**Task instructions:** Print the data below again in full, exactly as it stands, with no images.

Data extracted from a collection
---
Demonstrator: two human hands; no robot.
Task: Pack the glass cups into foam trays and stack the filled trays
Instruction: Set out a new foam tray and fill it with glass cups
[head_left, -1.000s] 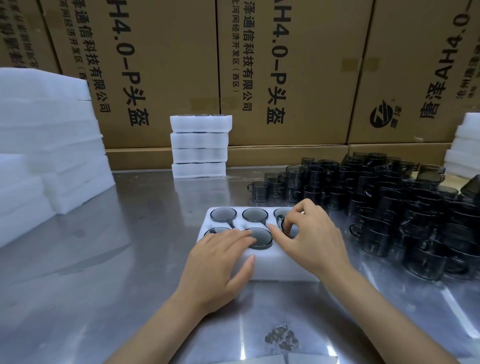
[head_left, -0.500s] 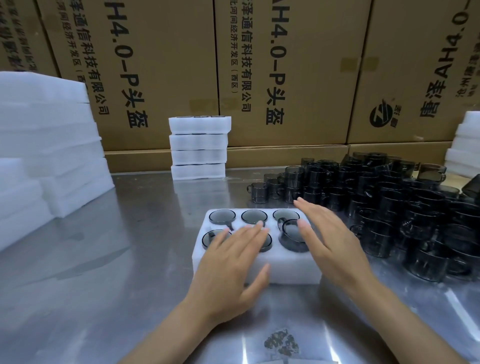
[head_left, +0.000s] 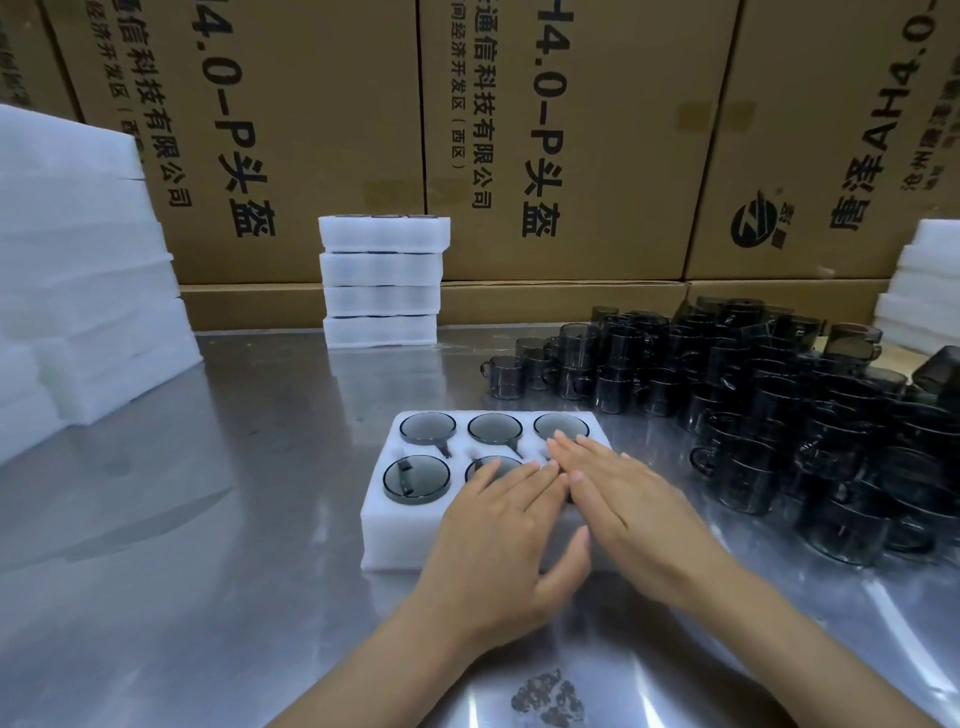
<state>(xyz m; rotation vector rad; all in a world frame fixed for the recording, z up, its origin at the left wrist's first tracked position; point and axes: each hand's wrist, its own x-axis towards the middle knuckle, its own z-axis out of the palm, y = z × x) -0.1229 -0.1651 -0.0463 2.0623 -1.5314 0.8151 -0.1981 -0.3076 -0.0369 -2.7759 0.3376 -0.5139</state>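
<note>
**Both hands flat on a full foam tray of glass cups**

A person's left hand (head_left: 498, 540) and right hand (head_left: 623, 499) lie side by side, fingers straight and spread, pressing down on the near right part of a white foam tray (head_left: 395, 540) that sits on a steel table (head_left: 182, 545), near the middle of its front edge. Neither hand grips anything. Smoky glass cups (head_left: 428, 427) sit sunk in the tray's round pockets, three in the far row and one showing fully in the near row at the left; the remaining near pockets are mostly covered by the hands. A stack of four filled trays (head_left: 382, 280) stands toward the back edge of the table, against a wall of printed cardboard boxes (head_left: 561, 140). Loose dark cups (head_left: 779, 405), many stacked on one another, crowd the right side of the table. Piles of white foam sheets (head_left: 78, 270) rise along the left edge, with a smaller foam pile (head_left: 930, 280) at the far right corner.
</note>
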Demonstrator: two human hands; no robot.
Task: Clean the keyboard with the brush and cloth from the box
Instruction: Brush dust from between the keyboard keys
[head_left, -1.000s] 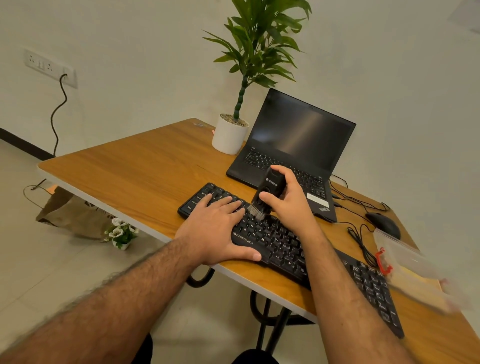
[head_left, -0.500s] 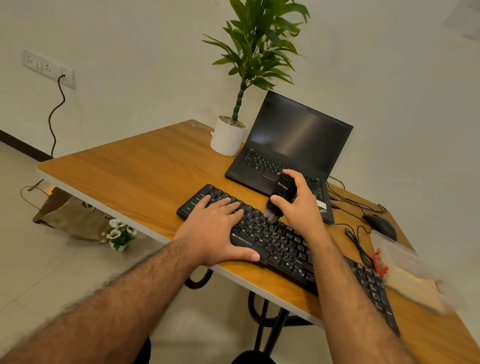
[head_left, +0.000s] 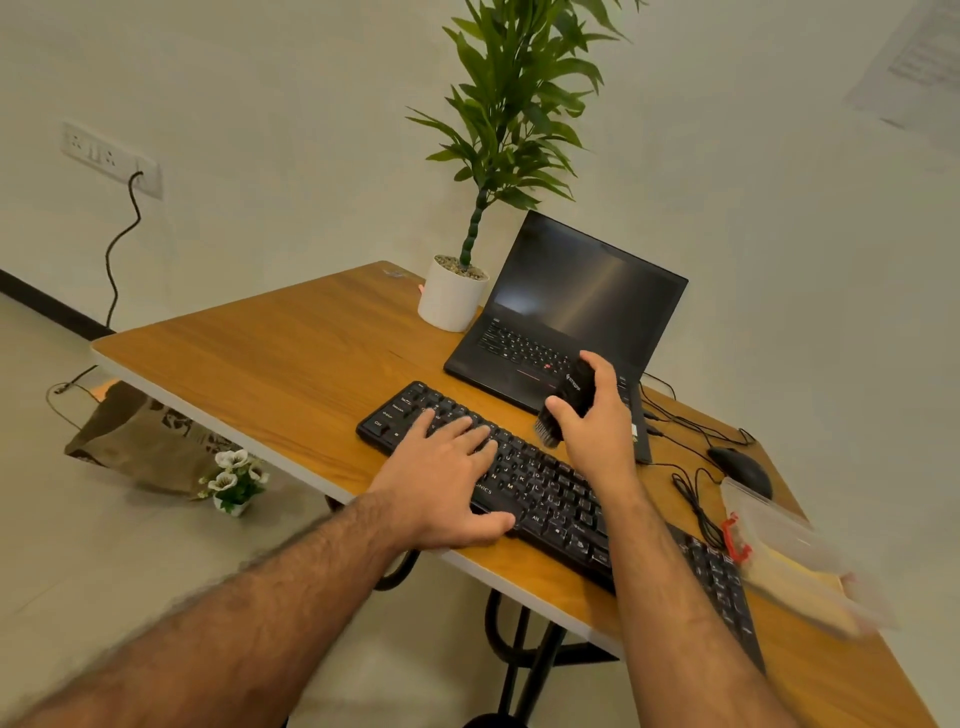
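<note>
One view only, worn on the head, looking forward and down from above the near edge of the wooden desk (head_left: 291, 353). Wide-angle, with straight lines bent near the borders. Close to both forearms, which enter from the bottom edge. Desk seen at a slant, its far corner toward the white wall (head_left: 311, 104). Floor (head_left: 78, 519) visible at left, blur at the right border. No second view to compare.

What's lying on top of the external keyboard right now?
The left hand rests flat on the keyboard, and the brush gripped by the right hand meets its far edge. The keys beneath the palm and forearms are covered.
</note>
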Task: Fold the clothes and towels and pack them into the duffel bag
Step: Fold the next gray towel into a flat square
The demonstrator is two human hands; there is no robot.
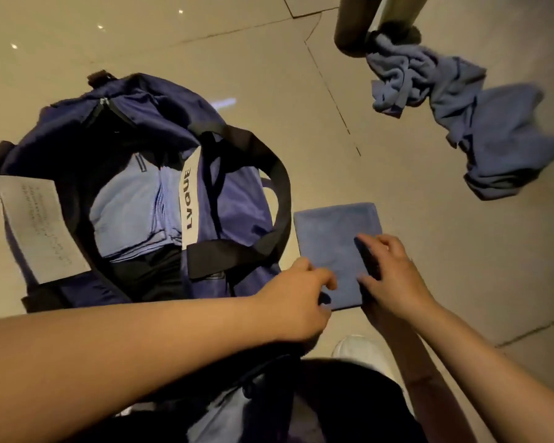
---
**Task output:**
Demonstrator: two human hands; no robot.
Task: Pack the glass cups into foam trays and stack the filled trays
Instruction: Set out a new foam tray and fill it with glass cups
[head_left, -1.000s] 
[head_left, -0.500s] 
[head_left, +0.000s] 
<state>(xyz m; rotation vector rad; all in a world frame fixed for the recording, z up, its origin at the left wrist's first tracked position; point and axes: each hand's wrist, its own x-axis towards the middle knuckle, its own z-axis out of the palm, y = z × x) -0.1229 -0.1651 -0.0463 2.0623 -1.5314 0.8151 -0.1981 -0.3076 -0.0369 -2.7759 0.3376 -0.5139</state>
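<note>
**Both hands flat on a full foam tray of glass cups**

A person's left hand (head_left: 498, 540) and right hand (head_left: 623, 499) lie side by side, fingers straight and spread, pressing down on the near right part of a white foam tray (head_left: 395, 540) that sits on a steel table (head_left: 182, 545), near the middle of its front edge. Neither hand grips anything. Smoky glass cups (head_left: 428, 427) sit sunk in the tray's round pockets, three in the far row and one showing fully in the near row at the left; the remaining near pockets are mostly covered by the hands. A stack of four filled trays (head_left: 382, 280) stands toward the back edge of the table, against a wall of printed cardboard boxes (head_left: 561, 140). Loose dark cups (head_left: 779, 405), many stacked on one another, crowd the right side of the table. Piles of white foam sheets (head_left: 78, 270) rise along the left edge, with a smaller foam pile (head_left: 930, 280) at the far right corner.
</note>
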Demonstrator: two human hands; no robot.
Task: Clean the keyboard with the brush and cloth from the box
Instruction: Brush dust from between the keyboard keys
[head_left, -1.000s] 
[head_left, -0.500s] 
[head_left, +0.000s] 
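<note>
One view only, worn on the head, looking forward and down from above the near edge of the wooden desk (head_left: 291, 353). Wide-angle, with straight lines bent near the borders. Close to both forearms, which enter from the bottom edge. Desk seen at a slant, its far corner toward the white wall (head_left: 311, 104). Floor (head_left: 78, 519) visible at left, blur at the right border. No second view to compare.

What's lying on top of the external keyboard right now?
The left hand rests flat on the keyboard, and the brush gripped by the right hand meets its far edge. The keys beneath the palm and forearms are covered.
</note>
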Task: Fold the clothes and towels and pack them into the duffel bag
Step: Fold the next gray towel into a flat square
The demonstrator is two human hands; there is no robot.

The answer has nothing more to it.